** Given data follows **
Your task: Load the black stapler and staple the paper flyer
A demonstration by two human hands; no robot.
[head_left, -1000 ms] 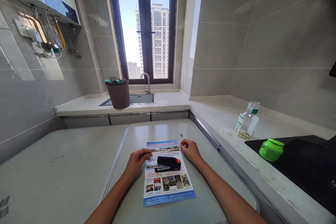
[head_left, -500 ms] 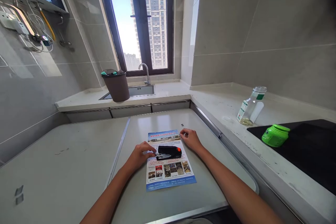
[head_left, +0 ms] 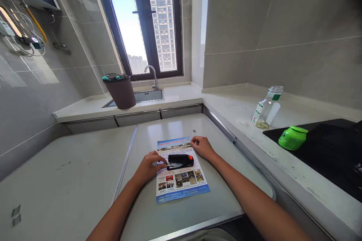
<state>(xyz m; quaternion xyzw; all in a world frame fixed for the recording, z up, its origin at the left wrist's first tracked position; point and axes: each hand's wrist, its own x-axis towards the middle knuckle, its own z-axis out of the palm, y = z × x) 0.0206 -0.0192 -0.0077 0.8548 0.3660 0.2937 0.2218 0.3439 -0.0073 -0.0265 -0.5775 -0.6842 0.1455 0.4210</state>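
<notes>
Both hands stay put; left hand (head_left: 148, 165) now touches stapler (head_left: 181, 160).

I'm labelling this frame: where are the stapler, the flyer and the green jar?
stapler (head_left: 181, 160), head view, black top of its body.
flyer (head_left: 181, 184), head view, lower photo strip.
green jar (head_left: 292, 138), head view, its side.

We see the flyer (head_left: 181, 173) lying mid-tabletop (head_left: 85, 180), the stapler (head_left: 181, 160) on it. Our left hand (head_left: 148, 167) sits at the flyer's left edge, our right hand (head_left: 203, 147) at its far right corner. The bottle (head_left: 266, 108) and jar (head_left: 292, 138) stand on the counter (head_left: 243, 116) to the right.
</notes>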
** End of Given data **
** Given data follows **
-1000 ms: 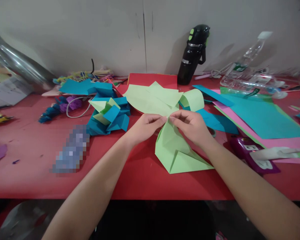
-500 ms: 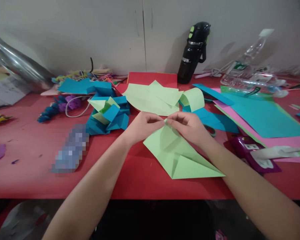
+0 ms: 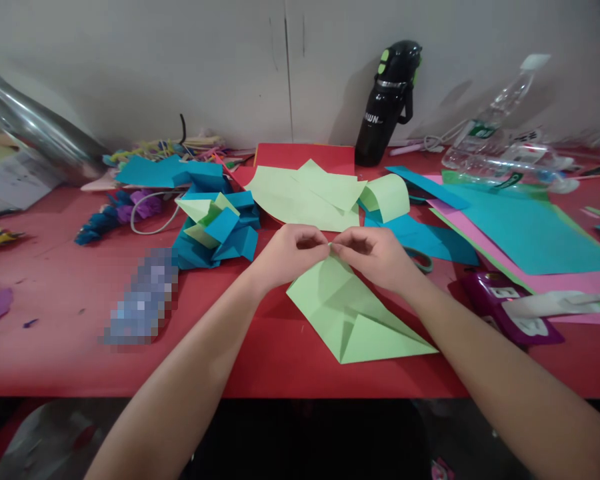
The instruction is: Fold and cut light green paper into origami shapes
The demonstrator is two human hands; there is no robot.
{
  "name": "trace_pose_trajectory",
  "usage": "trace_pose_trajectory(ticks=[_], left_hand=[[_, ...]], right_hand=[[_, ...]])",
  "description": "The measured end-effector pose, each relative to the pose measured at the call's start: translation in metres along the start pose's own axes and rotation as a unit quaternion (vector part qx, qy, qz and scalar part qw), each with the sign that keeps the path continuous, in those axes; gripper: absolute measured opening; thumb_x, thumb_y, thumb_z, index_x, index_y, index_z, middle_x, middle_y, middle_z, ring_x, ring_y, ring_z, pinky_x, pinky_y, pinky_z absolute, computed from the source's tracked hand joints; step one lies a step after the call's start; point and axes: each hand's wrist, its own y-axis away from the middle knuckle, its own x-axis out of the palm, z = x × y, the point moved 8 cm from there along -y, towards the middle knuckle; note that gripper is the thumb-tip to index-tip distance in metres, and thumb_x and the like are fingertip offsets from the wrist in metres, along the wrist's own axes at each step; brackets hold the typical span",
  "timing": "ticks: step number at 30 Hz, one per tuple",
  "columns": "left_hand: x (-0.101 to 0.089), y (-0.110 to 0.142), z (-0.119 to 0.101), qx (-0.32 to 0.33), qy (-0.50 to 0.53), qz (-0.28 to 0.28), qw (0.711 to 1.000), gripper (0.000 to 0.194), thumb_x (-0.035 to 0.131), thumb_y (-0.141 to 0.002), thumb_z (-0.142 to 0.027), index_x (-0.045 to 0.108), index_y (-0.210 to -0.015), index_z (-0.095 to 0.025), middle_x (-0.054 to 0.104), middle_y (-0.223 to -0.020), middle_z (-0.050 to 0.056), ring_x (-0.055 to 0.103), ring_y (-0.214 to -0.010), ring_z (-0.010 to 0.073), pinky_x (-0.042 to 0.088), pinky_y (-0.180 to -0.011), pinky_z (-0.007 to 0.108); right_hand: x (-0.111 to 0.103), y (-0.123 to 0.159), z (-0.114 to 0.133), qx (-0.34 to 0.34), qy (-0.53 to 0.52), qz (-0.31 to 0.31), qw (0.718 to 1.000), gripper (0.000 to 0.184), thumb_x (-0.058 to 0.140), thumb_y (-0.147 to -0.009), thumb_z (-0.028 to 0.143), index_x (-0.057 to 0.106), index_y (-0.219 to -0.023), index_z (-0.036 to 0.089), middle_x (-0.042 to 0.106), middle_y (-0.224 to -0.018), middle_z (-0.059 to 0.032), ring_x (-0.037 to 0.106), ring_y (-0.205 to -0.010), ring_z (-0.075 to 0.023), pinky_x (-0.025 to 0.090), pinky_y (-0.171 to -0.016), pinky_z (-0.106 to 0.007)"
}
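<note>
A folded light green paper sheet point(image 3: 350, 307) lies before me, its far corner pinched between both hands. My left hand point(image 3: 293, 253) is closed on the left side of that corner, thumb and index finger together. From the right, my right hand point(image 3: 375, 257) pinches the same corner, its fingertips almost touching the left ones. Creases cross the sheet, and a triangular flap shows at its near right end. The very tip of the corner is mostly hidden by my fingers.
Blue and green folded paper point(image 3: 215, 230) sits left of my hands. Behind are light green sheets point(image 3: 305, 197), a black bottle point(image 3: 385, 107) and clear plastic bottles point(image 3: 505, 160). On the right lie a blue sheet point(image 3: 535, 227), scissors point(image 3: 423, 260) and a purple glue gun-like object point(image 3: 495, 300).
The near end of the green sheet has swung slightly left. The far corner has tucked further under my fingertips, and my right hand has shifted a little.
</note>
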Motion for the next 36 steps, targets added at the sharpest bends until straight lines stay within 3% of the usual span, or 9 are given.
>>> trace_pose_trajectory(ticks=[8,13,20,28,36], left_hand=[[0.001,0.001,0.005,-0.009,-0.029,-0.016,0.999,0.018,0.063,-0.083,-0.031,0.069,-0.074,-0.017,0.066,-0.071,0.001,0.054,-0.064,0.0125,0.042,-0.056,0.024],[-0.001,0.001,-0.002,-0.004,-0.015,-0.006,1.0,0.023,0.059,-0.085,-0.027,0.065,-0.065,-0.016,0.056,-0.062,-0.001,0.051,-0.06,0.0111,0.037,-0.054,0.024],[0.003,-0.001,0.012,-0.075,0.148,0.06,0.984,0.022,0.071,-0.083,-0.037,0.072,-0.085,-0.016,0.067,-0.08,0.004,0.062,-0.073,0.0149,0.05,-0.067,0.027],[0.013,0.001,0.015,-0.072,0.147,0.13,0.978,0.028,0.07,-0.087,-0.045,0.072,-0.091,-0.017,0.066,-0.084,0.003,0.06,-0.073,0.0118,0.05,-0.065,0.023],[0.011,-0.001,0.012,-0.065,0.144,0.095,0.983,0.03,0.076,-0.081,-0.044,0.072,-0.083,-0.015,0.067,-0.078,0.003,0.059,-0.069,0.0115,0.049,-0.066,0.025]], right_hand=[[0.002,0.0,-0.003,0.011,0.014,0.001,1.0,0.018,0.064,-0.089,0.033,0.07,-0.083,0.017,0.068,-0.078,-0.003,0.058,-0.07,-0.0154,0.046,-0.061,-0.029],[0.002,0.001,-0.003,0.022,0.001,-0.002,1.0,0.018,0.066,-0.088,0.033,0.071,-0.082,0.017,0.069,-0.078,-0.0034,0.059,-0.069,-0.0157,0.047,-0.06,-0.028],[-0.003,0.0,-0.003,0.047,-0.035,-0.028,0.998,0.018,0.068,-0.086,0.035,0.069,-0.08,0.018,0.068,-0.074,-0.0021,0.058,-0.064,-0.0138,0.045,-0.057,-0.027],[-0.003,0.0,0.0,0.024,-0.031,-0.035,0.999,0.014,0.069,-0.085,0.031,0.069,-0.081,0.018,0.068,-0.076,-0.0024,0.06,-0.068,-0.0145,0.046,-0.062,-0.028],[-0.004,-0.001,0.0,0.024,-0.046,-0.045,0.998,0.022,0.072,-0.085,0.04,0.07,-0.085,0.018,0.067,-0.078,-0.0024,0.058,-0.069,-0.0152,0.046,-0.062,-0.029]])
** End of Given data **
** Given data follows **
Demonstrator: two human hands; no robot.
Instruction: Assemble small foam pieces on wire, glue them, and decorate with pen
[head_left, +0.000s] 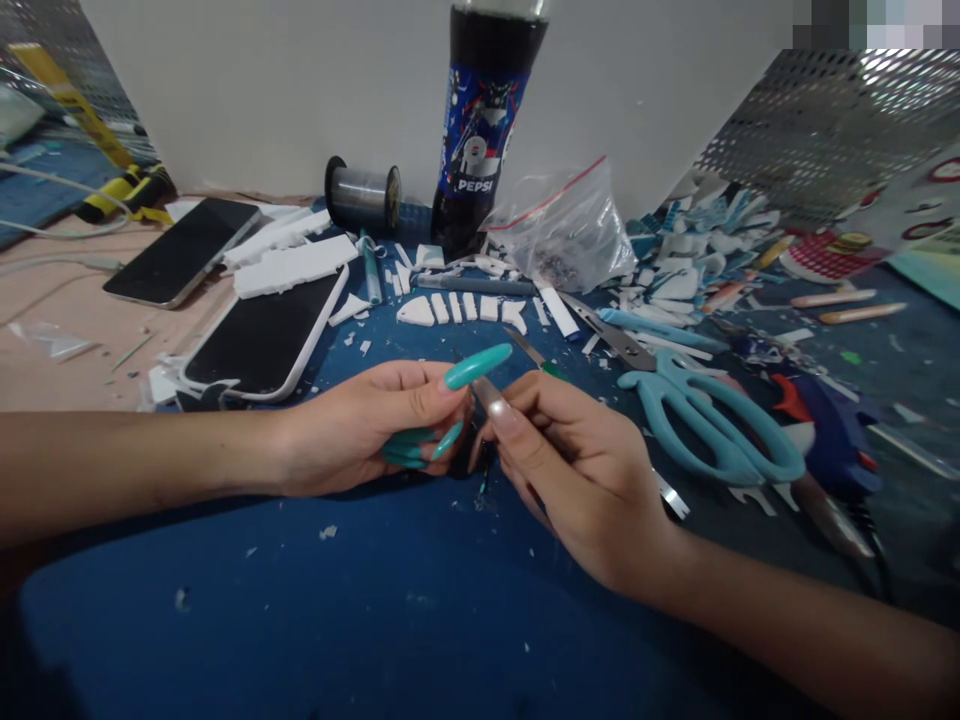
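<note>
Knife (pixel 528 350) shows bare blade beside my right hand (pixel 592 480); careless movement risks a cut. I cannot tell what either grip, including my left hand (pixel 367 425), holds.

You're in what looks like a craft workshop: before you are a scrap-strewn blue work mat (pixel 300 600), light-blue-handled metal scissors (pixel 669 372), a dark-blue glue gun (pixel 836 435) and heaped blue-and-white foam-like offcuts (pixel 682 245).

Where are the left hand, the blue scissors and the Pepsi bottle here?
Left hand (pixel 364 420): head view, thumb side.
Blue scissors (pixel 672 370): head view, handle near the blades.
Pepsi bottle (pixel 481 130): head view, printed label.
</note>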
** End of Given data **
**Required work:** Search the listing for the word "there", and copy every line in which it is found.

**Solution to the exercise:**
The demonstrator is two human hands; there is no robot.
  "description": "The measured end-effector pose, each relative to the pose measured at the call's start: translation in metres along the start pose's own axes and rotation as a unit quaternion (vector part qx, qy, qz and scalar part qw), each with the sign that keeps the path continuous, in those axes; gripper: absolute measured opening; thumb_x, thumb_y, thumb_z, index_x, index_y, index_z, middle_x, middle_y, middle_z, ring_x, ring_y, ring_z, pinky_x, pinky_y, pinky_z absolute, computed from the source's tracked hand joints; step one lies a step after the call's start; point and axes: each hand's wrist, its own y-axis away from the middle knuckle, its own x-axis out of the palm, z = x × y, the point moved 8 cm from there along -y, towards the middle knuckle; note that gripper is the thumb-tip to index-tip distance in metres, and thumb_x and the like are fingertip offsets from the wrist in metres, along the wrist's own axes at each step; brackets hold the typical span",

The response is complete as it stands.